The Stanley Parable

Let us suppose for a moment that you were going to a comedy club.  When you got there, you worked out that there was only one act, with one subject.  The act is good and well-presented but you should feel free to leave at any time, once you have had your fill of the often-repeated joke.

That is where I have gotten to with The Stanley Parable and I think that is the point of the experience.  The player should jump off, ideally, one joke or meta experience before they have had enough so that they retain positive impressions of the game.  Stay too long and the law of diminishing returns comes into play.

The Stanley Parable alludes to being a meta experience about a man named Stanley and the drudgery of a corporate working environment, always doing what you are told.

In reality, I think it is a more of a meta experience about how much the player can put up with.  Looking at the Steam achievements gives some hint to this.  One achievement is to not play the game for five years and another to play for the entire duration of a Tuesday.  I realise that some messing around with your computers clock will gain you these achievements easily but taken at face value, I think they should where the developer was really heading.  The commentary is not about office life as presented but the developers viewpoint on the state of the video game experience.

The overall meta commentary?  I could take or leave it.  I would imagine most players are conditioned to test the boundaries of their existence within the title that they are playing.  If you don’t routinely do so, The Stanley Parable might be an eye-opening experience for you.

The Stanley Parable is a fairly marmite experience, you’ll either love it or hate it.  Players who figure out quickly that the point is to misbehave and not do as you are told will likely get the hook of the game quickly and test the boundaries of what is possible within the experience.

As a side note, I do wonder if there were any players who went through the game just doing what the narrator told them to do, got to the end and turned the game off not knowing what the experience was supposed to be.  In that sense, it was a fairly brave design decision as a lot of game developers and publishers have a projected fear of missing out on behalf of the player.  I suspect though, that having got through this relatively short experience of doing what you are told, most people would be tempted to have another go and see what happens when the other door is picked.

The central hooks for the player are the narration and the element of discovery.

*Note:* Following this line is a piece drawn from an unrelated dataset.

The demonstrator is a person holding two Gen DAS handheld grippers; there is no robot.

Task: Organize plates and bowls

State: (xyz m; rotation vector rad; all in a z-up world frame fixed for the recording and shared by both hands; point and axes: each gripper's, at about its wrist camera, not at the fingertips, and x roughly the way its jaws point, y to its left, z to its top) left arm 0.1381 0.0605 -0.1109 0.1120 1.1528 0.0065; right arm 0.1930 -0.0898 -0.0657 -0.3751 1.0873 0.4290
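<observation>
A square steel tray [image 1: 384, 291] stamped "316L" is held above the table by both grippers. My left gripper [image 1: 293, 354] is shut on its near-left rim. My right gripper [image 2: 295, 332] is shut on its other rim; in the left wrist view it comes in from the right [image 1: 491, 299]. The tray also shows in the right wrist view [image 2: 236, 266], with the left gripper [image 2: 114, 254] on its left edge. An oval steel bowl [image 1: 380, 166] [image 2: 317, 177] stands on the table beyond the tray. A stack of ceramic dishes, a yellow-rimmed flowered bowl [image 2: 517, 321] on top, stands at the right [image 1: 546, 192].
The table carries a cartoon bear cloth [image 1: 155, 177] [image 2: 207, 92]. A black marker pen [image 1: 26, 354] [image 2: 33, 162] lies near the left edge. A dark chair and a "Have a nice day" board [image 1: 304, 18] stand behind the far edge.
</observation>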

The narration itself is going to be another Marmite element.  Not everyone is going to get along with the sarcastic British delivery and the writing.  That seems like a redundant statement, not everyone will like everything but what I mean in this context is if you really don’t like the narrator it is likely going to make you uninstall the game.

If you can tolerate it, or even love it.  There are plenty of excellently delivered monologues and one-liners.  I would head back to my initial point here as well, jump off one line before it gets too much and you will retain a more positive impression looking back.

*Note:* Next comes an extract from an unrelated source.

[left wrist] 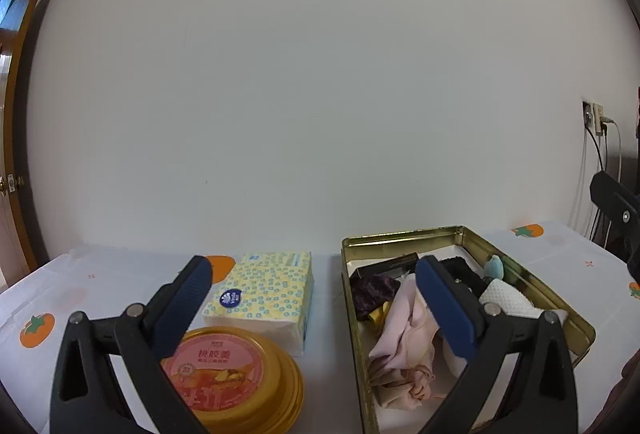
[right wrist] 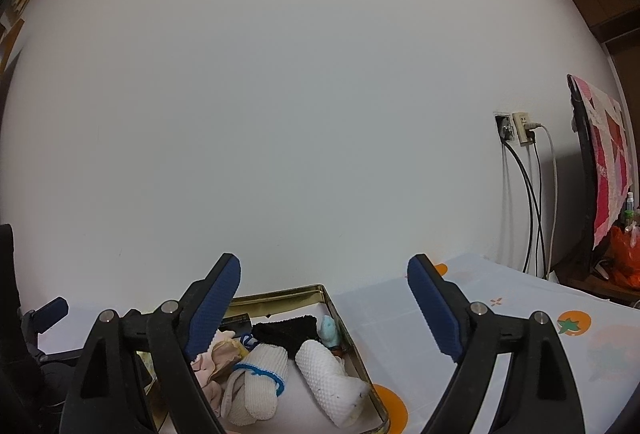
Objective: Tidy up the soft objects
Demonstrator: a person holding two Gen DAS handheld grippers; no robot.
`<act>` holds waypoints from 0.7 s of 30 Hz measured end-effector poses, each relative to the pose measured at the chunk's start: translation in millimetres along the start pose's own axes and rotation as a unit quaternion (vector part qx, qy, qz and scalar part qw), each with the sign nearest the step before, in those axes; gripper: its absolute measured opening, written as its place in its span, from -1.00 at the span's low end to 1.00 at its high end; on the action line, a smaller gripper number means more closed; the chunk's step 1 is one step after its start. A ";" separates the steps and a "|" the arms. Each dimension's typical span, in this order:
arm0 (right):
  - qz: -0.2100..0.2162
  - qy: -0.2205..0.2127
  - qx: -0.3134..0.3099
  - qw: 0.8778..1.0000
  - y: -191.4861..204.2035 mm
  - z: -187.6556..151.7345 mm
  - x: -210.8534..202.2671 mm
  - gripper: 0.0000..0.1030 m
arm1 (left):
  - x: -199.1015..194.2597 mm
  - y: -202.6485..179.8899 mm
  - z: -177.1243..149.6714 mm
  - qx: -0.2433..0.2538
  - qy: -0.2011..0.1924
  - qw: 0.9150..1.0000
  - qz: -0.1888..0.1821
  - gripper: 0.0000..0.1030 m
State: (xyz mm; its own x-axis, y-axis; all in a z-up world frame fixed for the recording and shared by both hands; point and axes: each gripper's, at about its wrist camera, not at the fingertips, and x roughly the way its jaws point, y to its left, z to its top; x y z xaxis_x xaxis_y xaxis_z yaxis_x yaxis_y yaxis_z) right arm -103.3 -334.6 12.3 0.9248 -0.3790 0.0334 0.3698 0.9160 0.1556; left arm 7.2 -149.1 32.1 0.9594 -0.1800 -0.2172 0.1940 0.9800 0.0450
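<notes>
Both grippers, left (left wrist: 314,276) and right (right wrist: 324,270), hover above the tin (left wrist: 400,236), jaws open and empty. The step in hand appears to be choosing; next, lowering onto one sock (right wrist: 332,382) inside the tin.

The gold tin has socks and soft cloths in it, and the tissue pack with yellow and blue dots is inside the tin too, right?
Not quite. The gold tin does hold socks and soft cloths, but the tissue pack is not inside it. It lies on the tablecloth beside the tin, apart from it, behind a round gold lid. The left wrist view shows this.
</notes>
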 end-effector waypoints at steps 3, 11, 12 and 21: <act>-0.001 -0.001 -0.001 1.000 0.8 -0.1 -0.9 0.71 | 0.1 0.6 -0.3 0.000 0.003 1.000 -0.002 1.00; -0.002 -0.001 0.001 1.000 -0.4 1.0 -1.3 0.72 | 2.6 1.7 0.4 -0.001 0.009 1.000 -0.006 1.00; -0.002 -0.001 0.001 1.000 -0.1 1.0 -1.4 0.72 | 2.1 1.6 0.4 -0.001 0.009 1.000 -0.006 1.00; -0.002 -0.003 -0.001 1.000 -0.4 1.5 -2.0 0.72 | -2.6 -0.2 0.1 0.009 -0.003 1.000 0.001 1.00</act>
State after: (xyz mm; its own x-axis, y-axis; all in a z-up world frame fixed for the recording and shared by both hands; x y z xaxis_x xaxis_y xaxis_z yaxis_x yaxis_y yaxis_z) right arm -105.5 -334.5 13.6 0.9226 -0.3840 0.0379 0.3742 0.9143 0.1547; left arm 4.7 -148.8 32.8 0.9607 -0.1793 -0.2121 0.1965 0.9785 0.0627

The element of discovery is probably the main draw of the game and there are some genuinely surprising moments to be had.  Discovering the Minecraft Easter egg was a great and surprising moment.  I don’t want to say too much about discoveries because if you have either listened or read this far, you might have decided if this is something that takes your fancy.

If, though, you are not certain about the game there is a standalone demo that does not spoil any of the main game experience.  The narration and the sense of discovery are the same here so if you are on the fence about committing to a purchase, I would recommend giving this a try.

The last point I want to cover is the question of if it is a game.  You could perhaps label this as a walking simulator and you would not be wrong to think of it in that genre.  Playing through once or twice might lead to a criticism there is not enough gameplay to match the narration.  Unlike Dear Esther, where there are no branching paths and you need to use your imagination to fill in the ambiguous gaps, the game here is to discover as many endings as possible, again to my earlier point of how much the player can put up with.

Ultimately, for me, I probably stayed far too long in the experience and didn’t jump off as early as I should.  Replaying The Stanley Parable for the purposes of this critique did bring back some good memories but also reminded me of the, to me, fatal flaw of staying too long.  If The Stanley Parable strikes a chord with you, I can recommend it as a very rich experience.